Really? That's interesting. I would love to see you drag this topic over to the Zen forum for discussion.

Keith
Dragged.

Basically (and vis a vis the other thread where this was raised): beginning Dharma practitioners commonly seek out specific practice methods, lineages, styles, schools, cultural aspects, ideal environments, etc. that they find fascinating. In some cases their attraction to these things has roots that may be valid and deep. But in many cases, it is largely just due to their own self-referential and irrelevant notions, romanticizing, fears, comforts, and so on.

It doesn't make sense to seek out lineages, methods, styles and so on, and certainly not to choose a teacher based on them. This is because the path is actualized within human relationship with a teacher with whom one shares affinity. One should therefore just seek one's shisho, the teacher (of any tradition) with whom one has deep affinity, and take that relationship as the foundation of one's path and the source of lineages, methods, and the rest. To seek a teacher based on those things rather than affinity is exactly backwards.

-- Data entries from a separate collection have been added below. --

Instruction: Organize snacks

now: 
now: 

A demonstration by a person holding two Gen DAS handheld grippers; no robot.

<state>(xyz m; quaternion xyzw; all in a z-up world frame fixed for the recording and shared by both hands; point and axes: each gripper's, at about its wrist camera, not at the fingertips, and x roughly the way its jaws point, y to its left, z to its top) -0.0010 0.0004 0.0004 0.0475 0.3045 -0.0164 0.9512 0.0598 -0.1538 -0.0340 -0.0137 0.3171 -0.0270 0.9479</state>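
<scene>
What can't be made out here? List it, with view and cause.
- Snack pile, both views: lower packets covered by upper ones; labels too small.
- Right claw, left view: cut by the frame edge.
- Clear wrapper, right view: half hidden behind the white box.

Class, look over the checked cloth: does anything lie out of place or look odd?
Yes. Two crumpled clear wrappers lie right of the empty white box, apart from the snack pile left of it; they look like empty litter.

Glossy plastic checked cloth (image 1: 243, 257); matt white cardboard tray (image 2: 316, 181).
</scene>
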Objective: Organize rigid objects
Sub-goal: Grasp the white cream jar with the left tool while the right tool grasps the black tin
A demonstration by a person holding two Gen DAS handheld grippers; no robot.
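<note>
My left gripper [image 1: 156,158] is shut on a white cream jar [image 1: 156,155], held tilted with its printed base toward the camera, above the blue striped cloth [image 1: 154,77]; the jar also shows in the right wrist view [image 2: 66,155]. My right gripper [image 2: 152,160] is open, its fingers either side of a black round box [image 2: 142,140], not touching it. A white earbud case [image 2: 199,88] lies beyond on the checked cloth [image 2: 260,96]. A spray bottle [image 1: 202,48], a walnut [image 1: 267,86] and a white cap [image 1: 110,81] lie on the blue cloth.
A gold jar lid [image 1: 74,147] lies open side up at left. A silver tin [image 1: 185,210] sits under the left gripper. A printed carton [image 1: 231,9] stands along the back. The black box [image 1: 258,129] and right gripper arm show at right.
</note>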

In Zen this ties into what is meant by "transmission outside the scriptures, not dependent on words and letters": the lifeblood of the path is realized within face to face human relationship, that is, within the ba ("field") of the teacher. It is also related to what is meant by "direct pointing at the mind" as the function of the teacher.

Actually today I experienced an example of this kind of thing. Since Korinji will be done in the spring and our first extended retreat period will begin, i've been reviewing applications from interested persons. One of these applicants let me know today that he's actually sent applications to several Zen places simultaneously. I told him I wished I'd known that earlier, as it would have made things easier: I'd have just told him to go elsewhere.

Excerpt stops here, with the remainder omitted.